FeatureGrouper
class atom.feature_engineering.FeatureGrouper(group, name=None, operators=None, drop_columns=True, verbose=0, logger=None)[source]
Extract statistics from similar features.
Replace groups of features with related characteristics with new
features that summarize statistical properties of te group. The
statistical operators are calculated over every row of the group.
The group names and features can be accessed through the groups
method.
This class can be accessed from atom through the feature_grouping method.

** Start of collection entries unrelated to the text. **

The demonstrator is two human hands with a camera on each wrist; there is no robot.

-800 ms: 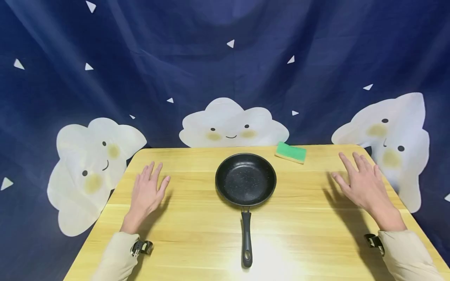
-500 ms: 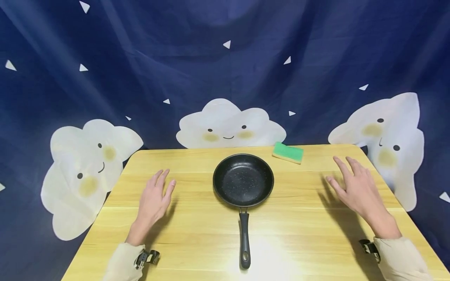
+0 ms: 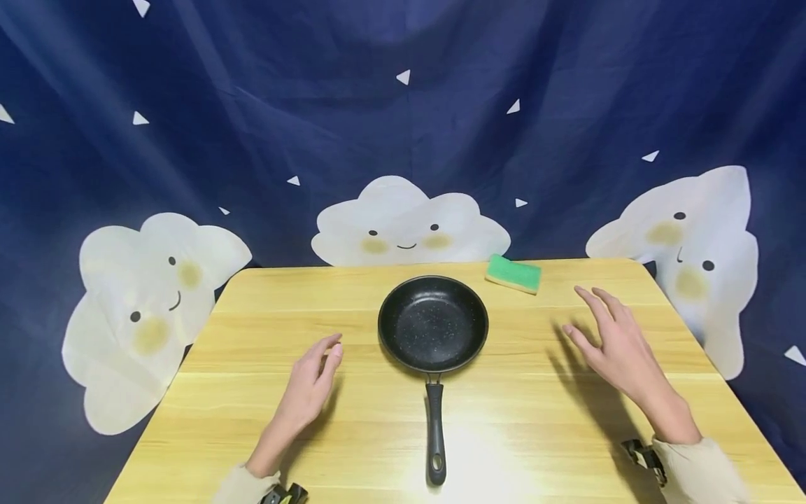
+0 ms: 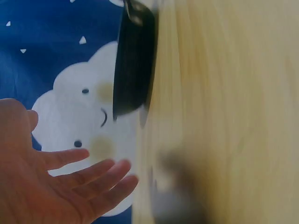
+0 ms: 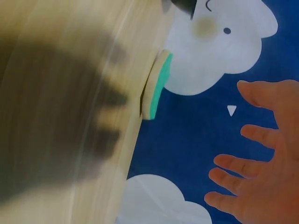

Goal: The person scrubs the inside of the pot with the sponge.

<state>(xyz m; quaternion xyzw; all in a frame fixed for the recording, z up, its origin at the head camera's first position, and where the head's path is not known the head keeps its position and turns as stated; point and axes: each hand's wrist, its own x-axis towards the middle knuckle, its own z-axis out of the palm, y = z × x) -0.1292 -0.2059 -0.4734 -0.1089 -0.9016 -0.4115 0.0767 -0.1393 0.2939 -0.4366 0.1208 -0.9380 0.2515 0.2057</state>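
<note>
A black frying pan point(image 3: 433, 323) lies on the wooden table, its handle point(image 3: 435, 434) pointing toward me. My left hand point(image 3: 308, 385) hovers left of the pan, apart from it, holding nothing; its fingers look relaxed in the left wrist view, where the pan point(image 4: 135, 60) shows edge-on. On the right, my right hand point(image 3: 620, 350) is above the table with fingers spread and nothing in them. Beyond that hand, near the back edge, a green and yellowish sponge point(image 3: 513, 274) lies on the table. The right wrist view shows the sponge point(image 5: 158, 86) ahead of my fingers.
The light wooden table point(image 3: 504, 399) has rounded back corners. Behind it hangs a dark blue curtain point(image 3: 352, 105) printed with smiling white clouds and small triangles. Each wrist wears a dark strapped device, such as the right wrist device point(image 3: 645, 458).
My left hand has moved right and nearer to me, toward the pan handle. My right hand has shifted slightly left. The pan and sponge stay put on the table; the head view shifts slightly.
</note>
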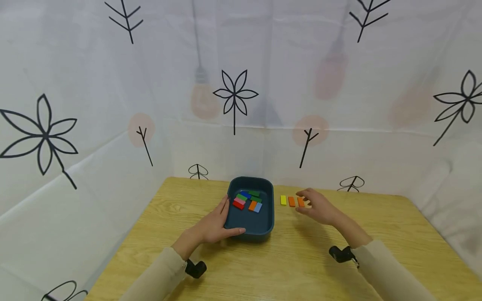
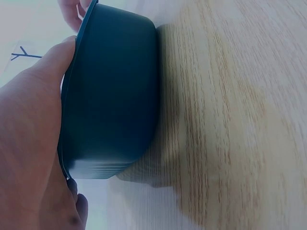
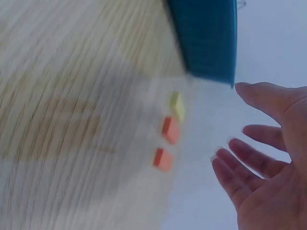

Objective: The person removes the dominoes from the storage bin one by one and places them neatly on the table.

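My left hand [image 1: 212, 223] rests at the near left corner of a dark teal plastic bin [image 1: 272, 209]. Its fingers lie straight along the left side, while the thumb [image 2: 62, 55] reaches over the near rim. Several coloured blocks lie in the bin, among them a red block [image 1: 238, 205], a light blue block [image 1: 257, 207] and a green block [image 1: 256, 200]. To the right of the bin, my right hand [image 1: 317, 207] hovers at an orange block [image 1: 301, 202], thumb and fingers spread apart and holding nothing. A second orange block [image 1: 291, 201] and a yellow block [image 1: 283, 200] stand nearer the bin.
The wooden table [image 1: 301, 267] ends at the back against a white cloth [image 1: 271, 154] printed with plants and bulbs. Each wrist carries a small black device, one at the left wrist [image 1: 196, 269] and one at the right wrist [image 1: 340, 253].
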The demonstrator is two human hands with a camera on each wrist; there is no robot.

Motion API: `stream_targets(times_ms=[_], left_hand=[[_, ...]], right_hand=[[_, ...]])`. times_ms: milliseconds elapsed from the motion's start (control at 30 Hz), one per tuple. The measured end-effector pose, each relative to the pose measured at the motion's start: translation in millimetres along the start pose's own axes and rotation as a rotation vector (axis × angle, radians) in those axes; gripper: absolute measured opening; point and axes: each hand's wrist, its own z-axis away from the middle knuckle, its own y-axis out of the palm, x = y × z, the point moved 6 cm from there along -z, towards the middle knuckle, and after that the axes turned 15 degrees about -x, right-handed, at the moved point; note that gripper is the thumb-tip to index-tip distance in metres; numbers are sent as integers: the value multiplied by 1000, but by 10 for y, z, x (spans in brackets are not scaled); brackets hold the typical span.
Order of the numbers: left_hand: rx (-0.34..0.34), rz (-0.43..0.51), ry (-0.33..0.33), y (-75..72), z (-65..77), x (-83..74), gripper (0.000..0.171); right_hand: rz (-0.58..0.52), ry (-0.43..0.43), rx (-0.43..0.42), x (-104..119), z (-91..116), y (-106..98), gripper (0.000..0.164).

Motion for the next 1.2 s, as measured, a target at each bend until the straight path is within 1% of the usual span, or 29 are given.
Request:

Read more in the user guide.
Tip
Use a regex pattern with the groups
parameter to select
groups easier, e.g. atom.feature_generation(features="var_.+")
to select all features that start with var_
.
See Also
Extract features from datetime columns.
Generate new features.
Reduce the number of features in the data.
Example
>>> from atom import ATOMClassifier
>>> from sklearn.datasets import load_breast_cancer
>>> X, y = load_breast_cancer(return_X_y=True, as_frame=True)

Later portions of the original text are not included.